In the course of one half-hour, she informed the crowd gathered about all sorts of hummingbird facts while Theodorou minded the traps. For instance, hummingbirds can be seen in Georgia every month of the year and feeders should be kept filled all year long. They don't get many mites and are attracted to the color red. They prefer tiny insects to eat and live on protein. Their predators are praying mantises and large spiders. They usually lay two eggs about the size of a black-eyed pea. And their nests - about the size of a quarter - can usually be found 20 to 50 feet off the ground, but don't count on stumbling across one.

"Finding nests doesn't happen very often because they're very well disguised," she said. "They look like a bump on a log."

Elliott also said the hummingbirds we see in Georgia this time of year are on their way to Mexico and Central America and will fly over the Gulf of Mexico in an 18 to 24 hour direct flight. And that's with a tail wind.

"That's why they fatten up before they go," she said. "And a lot of the oil rigs have put up feeders now, too."
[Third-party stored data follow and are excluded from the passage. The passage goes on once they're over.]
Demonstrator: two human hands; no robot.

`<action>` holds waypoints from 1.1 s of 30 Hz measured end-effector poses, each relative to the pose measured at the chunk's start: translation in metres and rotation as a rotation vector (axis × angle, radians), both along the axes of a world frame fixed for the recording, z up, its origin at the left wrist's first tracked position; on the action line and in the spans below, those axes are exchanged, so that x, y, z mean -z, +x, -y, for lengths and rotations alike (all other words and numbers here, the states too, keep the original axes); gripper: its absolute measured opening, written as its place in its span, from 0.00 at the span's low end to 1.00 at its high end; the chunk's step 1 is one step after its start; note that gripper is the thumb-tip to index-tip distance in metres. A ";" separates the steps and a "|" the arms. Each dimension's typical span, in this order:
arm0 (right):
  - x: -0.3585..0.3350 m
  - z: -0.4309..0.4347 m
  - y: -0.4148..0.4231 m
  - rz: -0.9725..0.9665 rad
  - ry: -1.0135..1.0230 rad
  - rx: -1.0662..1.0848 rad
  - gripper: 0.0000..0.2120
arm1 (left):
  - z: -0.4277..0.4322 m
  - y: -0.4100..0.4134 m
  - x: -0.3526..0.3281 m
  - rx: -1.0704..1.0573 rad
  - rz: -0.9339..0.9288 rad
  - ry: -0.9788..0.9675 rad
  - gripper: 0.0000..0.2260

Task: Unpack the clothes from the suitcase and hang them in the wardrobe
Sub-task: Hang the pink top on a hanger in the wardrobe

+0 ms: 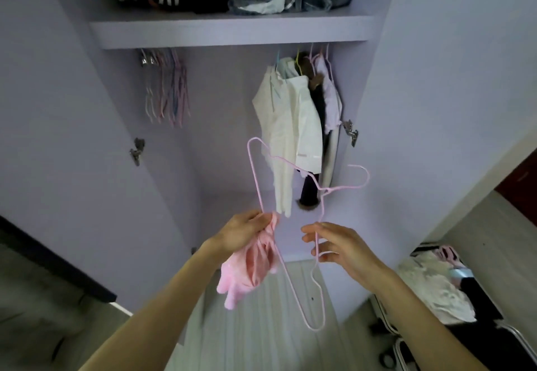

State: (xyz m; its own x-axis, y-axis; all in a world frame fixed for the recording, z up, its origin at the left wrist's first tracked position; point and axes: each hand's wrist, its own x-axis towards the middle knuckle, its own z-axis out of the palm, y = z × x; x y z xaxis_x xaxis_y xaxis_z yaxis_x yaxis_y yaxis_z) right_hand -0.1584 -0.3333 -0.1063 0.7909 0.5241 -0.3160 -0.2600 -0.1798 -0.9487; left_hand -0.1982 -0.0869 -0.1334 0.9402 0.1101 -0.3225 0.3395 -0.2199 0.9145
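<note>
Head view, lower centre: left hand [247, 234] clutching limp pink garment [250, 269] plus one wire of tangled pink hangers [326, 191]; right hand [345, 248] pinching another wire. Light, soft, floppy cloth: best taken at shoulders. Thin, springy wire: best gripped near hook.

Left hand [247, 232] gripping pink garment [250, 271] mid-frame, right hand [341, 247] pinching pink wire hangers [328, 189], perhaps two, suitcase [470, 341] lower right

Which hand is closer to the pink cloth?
Left. The left hand grips the pink cloth. The right hand is apart from it, to its right, pinching a hanger.
</note>
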 end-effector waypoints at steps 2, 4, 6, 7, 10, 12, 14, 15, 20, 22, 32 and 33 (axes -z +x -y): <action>-0.005 0.002 0.008 -0.101 0.174 0.117 0.15 | 0.011 -0.005 -0.001 0.089 -0.032 0.108 0.16; -0.009 0.004 0.016 -0.201 0.300 0.228 0.14 | 0.022 -0.010 0.000 0.128 -0.055 0.184 0.16; -0.007 0.004 0.020 -0.277 0.352 0.296 0.15 | 0.028 -0.014 0.004 0.119 -0.063 0.204 0.14; -0.003 0.004 0.020 -0.297 0.360 0.314 0.16 | 0.032 -0.017 0.005 0.103 -0.064 0.213 0.13; 0.014 0.005 0.016 -0.288 0.323 0.356 0.17 | 0.039 -0.022 0.014 0.061 -0.083 0.298 0.10; 0.024 0.003 0.013 -0.244 0.234 0.370 0.17 | 0.042 -0.025 0.015 0.039 -0.119 0.380 0.10; 0.034 0.000 0.007 -0.161 0.073 0.352 0.19 | 0.045 -0.027 0.014 0.009 -0.136 0.422 0.11; 0.037 -0.001 0.002 -0.092 -0.023 0.330 0.20 | 0.046 -0.028 0.015 -0.002 -0.130 0.419 0.11; 0.048 -0.015 -0.015 0.126 -0.318 0.068 0.21 | 0.054 -0.029 0.010 0.025 -0.065 0.435 0.09; 0.048 -0.019 -0.014 0.072 -0.271 0.073 0.18 | 0.054 -0.027 0.008 0.020 -0.051 0.466 0.08; 0.043 -0.015 0.022 0.078 -0.262 0.291 0.07 | 0.002 -0.034 0.018 0.120 -0.180 0.759 0.13; 0.041 -0.014 0.026 0.103 -0.277 0.309 0.09 | -0.005 -0.035 0.020 0.111 -0.195 0.789 0.13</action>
State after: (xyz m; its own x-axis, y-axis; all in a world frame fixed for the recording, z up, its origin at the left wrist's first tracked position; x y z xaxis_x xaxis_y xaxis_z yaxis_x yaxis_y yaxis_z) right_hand -0.1325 -0.3194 -0.1474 0.9322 0.1634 -0.3230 -0.2485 -0.3600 -0.8993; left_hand -0.2335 -0.0817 -0.1530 0.8939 0.2828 -0.3478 0.4149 -0.8156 0.4033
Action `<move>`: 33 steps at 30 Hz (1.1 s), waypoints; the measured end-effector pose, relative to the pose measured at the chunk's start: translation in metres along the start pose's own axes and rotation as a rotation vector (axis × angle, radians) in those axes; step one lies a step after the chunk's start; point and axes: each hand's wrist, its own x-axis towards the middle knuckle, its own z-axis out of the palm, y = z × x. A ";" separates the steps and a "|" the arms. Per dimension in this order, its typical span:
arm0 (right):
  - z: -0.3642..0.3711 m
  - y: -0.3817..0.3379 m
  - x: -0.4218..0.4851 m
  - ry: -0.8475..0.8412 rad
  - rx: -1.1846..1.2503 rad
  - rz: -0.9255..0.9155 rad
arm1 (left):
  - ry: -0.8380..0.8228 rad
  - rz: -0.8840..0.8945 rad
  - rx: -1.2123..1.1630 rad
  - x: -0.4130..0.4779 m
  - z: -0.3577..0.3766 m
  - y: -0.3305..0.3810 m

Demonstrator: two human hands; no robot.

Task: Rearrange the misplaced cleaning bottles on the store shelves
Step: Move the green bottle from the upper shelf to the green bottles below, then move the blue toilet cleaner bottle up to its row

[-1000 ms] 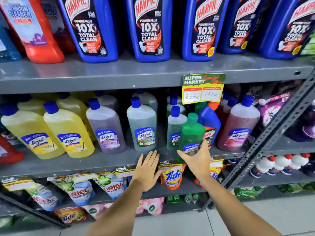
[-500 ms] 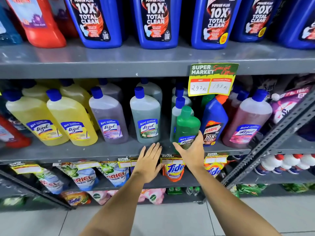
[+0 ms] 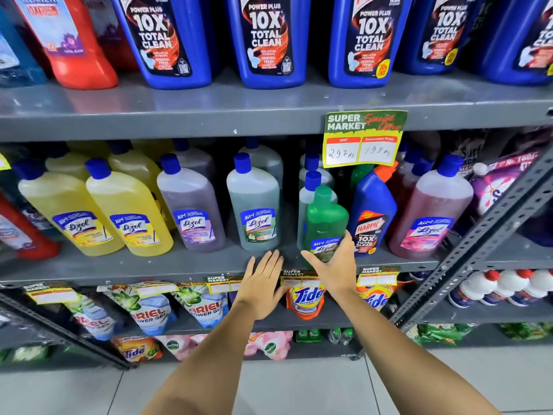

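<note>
Stood before a grey metal shelf unit (image 3: 209,115) with slotted uprights. Across the top shelf, a row of large blue bottles (image 3: 263,40) marked 10X Total Clean, contents hidden by opaque walls; at far left a red bottle (image 3: 74,46), also opaque. Hung from that shelf's front edge, a yellow and green price card (image 3: 363,139) with two handwritten prices. On the middle shelf, clear bottles with blue caps, upright, contents visible through the walls: yellow bottles (image 3: 125,214) full of yellow liquid at left, then a purple bottle (image 3: 191,211) of dull violet liquid, a grey-green bottle (image 3: 254,211) of pale green liquid, and at right a pink bottle (image 3: 431,217) of reddish liquid. Between those last two, a small blue bottle (image 3: 372,214) with an angled orange neck, opaque. On the lower shelf, soft pouches of detergent (image 3: 149,313), hanging or leaning; fill level not readable. Gripped the green bottle (image 3: 324,223) at its lower end with the right hand (image 3: 335,265), thumb on the left side and fingers round the right, over the label. Held just in front of the middle shelf's edge, beside the small blue bottle and before a row of pale bottles. Long axis close to vertical, green cap pointing up, top tipped slightly left. Dark green inside, nearly to the neck. Kept the left hand (image 3: 260,289) flat and open, fingers together, pointing up toward the shelf edge, holding nothing.
</note>
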 end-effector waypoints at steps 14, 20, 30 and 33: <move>-0.064 0.012 0.043 0.438 -0.062 0.039 | 0.039 -0.036 -0.006 0.002 0.011 0.001; -0.057 0.004 0.059 0.305 -0.061 0.061 | 0.039 -0.014 -0.056 0.000 0.009 0.000; -0.075 -0.001 0.031 0.360 0.095 0.057 | 0.181 -0.049 -0.072 -0.003 -0.020 0.010; -0.093 0.001 0.004 0.408 0.143 0.045 | 0.535 0.031 -0.164 -0.004 -0.077 0.039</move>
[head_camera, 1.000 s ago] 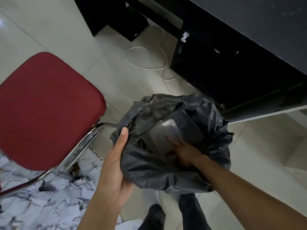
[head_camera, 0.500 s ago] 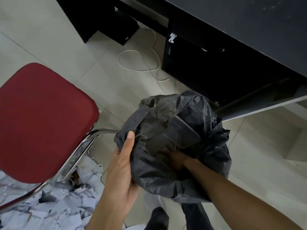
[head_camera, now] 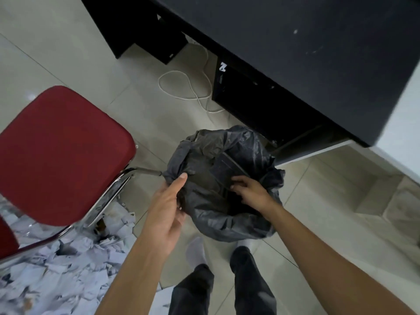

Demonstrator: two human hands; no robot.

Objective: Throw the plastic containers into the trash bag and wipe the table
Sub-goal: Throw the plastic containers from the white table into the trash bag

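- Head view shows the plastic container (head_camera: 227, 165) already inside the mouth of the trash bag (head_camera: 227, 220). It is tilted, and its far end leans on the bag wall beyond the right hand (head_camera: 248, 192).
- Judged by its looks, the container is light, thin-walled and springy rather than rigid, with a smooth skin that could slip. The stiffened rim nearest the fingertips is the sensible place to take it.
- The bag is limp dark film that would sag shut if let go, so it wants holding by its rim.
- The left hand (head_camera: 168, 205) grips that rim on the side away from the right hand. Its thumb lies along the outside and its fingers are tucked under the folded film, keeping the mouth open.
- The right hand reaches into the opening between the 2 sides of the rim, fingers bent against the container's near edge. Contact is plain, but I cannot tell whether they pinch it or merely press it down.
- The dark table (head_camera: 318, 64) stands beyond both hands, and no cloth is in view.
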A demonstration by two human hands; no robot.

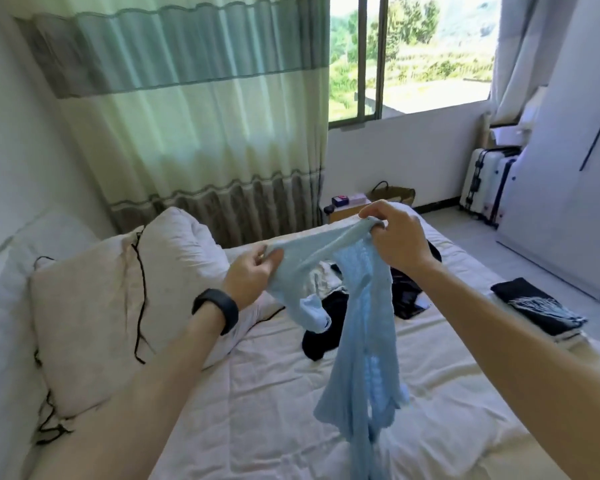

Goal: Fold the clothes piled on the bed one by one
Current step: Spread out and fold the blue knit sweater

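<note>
Both hands, left hand (pixel 253 271) and right hand (pixel 392 233), pinch the light blue top (pixel 361 306) apart above the bed (pixel 257 393), letting it hang straight for folding.

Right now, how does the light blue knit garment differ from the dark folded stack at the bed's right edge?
The light blue knit garment hangs unfolded, gripped by the left hand and right hand; the dark folded stack lies flat on the white bed, untouched. The garment is pale and long; the stack is mostly dark and compact. Both are clothing.
</note>
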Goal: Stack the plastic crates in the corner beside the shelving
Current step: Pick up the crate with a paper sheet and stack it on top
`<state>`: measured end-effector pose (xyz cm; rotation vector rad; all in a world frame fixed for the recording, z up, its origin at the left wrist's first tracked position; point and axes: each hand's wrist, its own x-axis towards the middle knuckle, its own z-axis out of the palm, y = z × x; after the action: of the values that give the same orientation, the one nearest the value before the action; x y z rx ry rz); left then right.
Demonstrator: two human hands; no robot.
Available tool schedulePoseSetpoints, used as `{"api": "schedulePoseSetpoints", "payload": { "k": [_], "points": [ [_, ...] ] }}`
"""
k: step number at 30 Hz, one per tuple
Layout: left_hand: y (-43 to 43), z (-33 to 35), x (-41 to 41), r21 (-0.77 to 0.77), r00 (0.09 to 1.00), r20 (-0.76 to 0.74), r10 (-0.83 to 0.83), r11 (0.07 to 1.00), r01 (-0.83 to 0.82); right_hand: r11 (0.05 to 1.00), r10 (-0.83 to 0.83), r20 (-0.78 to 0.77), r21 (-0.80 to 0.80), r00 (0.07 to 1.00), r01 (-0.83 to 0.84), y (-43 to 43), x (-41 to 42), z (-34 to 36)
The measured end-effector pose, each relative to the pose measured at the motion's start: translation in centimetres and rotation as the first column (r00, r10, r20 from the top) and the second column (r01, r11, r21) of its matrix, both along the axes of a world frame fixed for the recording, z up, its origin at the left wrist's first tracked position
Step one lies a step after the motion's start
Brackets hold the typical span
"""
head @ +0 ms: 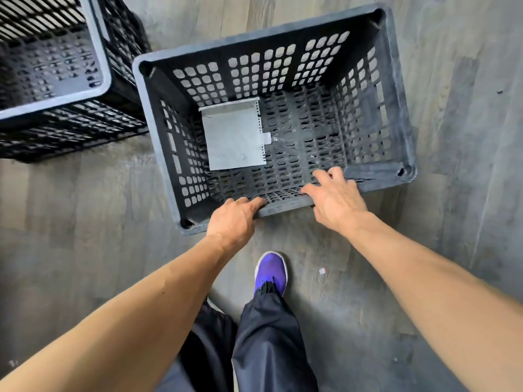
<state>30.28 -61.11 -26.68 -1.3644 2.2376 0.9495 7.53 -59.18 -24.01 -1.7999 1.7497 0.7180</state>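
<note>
A dark grey perforated plastic crate [402, 89] stands on the floor in front of me, open side up. A flat grey metal plate [233, 137] lies on its bottom at the left. My left hand [232, 219] grips the crate's near rim, fingers curled over the edge. My right hand [336, 199] rests on the same rim further right, with its fingers spread and reaching over into the crate. A second, black crate [102, 52] stands at the upper left, apparently on top of another one.
The floor is grey wood-look planking [467, 193]. My purple shoe [271, 271] and dark trouser legs are just behind the near crate. A small scrap of litter [322, 271] lies on the floor to the right of the shoe.
</note>
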Motion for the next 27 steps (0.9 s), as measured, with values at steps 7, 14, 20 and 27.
{"api": "schedulePoseSetpoints", "payload": {
  "k": [7,14,20,27],
  "points": [
    [0.3,0.7,0.6,-0.095,0.999,0.021,-0.034,0.995,0.036,0.998,0.031,-0.013,0.063,0.999,-0.03,-0.5,-0.5,1.0],
    [0.1,5.8,3.0,-0.155,0.996,0.05,-0.079,0.984,0.086,0.981,0.144,0.117,0.114,0.983,-0.158,-1.6,0.7,6.2],
    [-0.3,10.0,6.1,-0.144,0.997,0.001,-0.083,0.986,0.082,0.964,0.132,0.177,0.206,0.975,-0.167,-2.5,2.5,10.4],
    [0.3,14.3,7.8,-0.126,0.992,-0.009,-0.126,0.984,0.124,0.94,0.138,0.202,0.28,0.97,-0.193,-1.9,4.1,14.1]
  ]
}}
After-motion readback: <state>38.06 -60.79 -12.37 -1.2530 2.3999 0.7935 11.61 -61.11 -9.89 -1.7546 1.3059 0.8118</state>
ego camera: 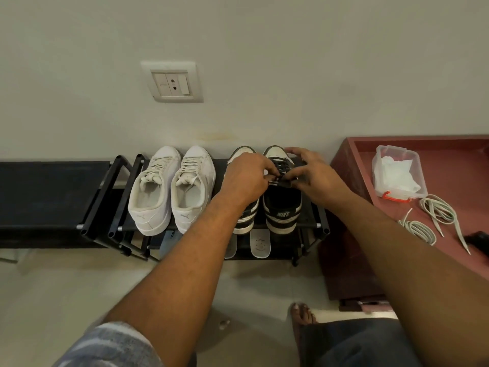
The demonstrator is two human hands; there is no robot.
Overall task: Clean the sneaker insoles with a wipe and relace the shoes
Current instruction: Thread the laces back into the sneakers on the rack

Elliott also said banders are now being trained in Mexico and Central America and that scientists are beginning to study their DNA. She said new things are always coming up, too.

"We just banded a new species this past winter. I didn't get to band it, but it was the green-breasted mango and it's the newest bird to be banded in Georgia," Elliott said. "It caused quite a stir down in Dublin, Georgia. That bird is rarely found outside Mexico. We're interested to see if he comes back."

Ten-year-old Maddie Helmick said she'll keep filling up the feeders in her backyard whether the green-breasted mango returns to Georgia or not.

"I like how small and cute they are," she said. "I'm even doing one in art class."